▸ **INPUT DATA**:

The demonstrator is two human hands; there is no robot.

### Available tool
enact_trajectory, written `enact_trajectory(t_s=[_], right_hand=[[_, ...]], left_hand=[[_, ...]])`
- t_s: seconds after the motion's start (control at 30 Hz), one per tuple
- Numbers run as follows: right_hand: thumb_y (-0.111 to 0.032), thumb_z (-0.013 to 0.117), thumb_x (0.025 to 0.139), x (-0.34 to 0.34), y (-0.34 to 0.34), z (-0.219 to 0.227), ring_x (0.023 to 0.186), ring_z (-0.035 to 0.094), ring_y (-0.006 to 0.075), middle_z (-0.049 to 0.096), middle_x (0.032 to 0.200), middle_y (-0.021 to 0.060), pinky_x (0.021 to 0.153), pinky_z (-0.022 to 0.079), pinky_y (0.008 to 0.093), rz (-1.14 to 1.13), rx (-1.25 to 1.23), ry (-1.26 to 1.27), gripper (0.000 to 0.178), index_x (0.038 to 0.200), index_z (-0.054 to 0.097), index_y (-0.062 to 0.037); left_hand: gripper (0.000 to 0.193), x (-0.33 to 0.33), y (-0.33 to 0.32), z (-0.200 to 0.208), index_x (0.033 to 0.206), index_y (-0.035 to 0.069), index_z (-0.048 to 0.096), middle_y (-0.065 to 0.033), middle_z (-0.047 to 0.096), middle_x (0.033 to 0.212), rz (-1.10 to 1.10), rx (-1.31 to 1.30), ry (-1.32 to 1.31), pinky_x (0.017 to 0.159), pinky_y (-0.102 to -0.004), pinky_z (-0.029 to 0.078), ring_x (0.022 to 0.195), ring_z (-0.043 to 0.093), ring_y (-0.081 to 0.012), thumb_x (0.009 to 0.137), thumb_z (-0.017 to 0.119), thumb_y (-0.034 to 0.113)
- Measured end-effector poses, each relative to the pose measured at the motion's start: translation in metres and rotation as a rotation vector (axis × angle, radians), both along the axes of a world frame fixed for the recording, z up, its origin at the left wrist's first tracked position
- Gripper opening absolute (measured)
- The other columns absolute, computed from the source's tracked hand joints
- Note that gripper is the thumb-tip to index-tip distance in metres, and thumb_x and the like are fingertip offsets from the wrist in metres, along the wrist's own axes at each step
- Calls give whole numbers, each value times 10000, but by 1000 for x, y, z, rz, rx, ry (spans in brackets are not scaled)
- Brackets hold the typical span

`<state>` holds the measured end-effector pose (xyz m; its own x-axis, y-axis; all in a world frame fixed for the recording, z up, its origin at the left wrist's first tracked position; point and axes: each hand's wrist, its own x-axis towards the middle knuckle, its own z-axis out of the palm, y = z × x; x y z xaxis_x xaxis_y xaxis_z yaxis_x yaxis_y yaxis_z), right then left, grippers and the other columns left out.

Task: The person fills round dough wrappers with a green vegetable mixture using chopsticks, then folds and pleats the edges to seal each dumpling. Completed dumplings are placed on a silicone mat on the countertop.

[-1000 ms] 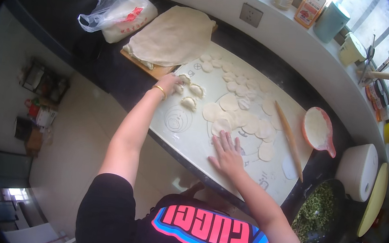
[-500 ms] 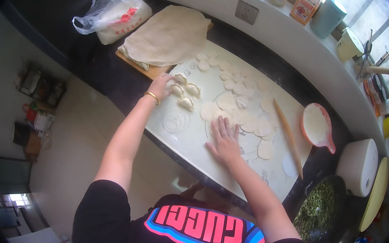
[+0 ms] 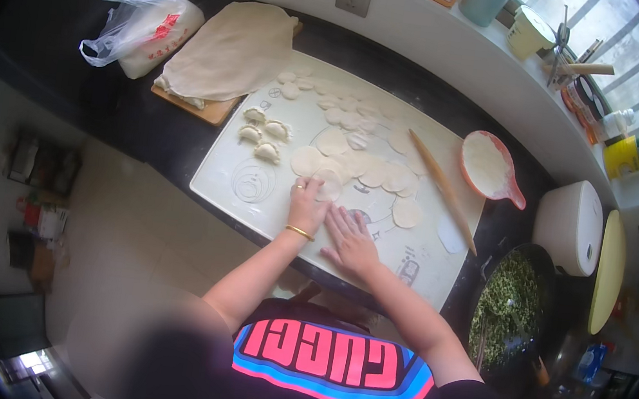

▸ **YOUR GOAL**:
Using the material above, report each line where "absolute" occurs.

▸ **RESULT OF THE TASK**:
- Gripper opening absolute (measured)
- The other columns absolute, computed from the source's tracked hand joints

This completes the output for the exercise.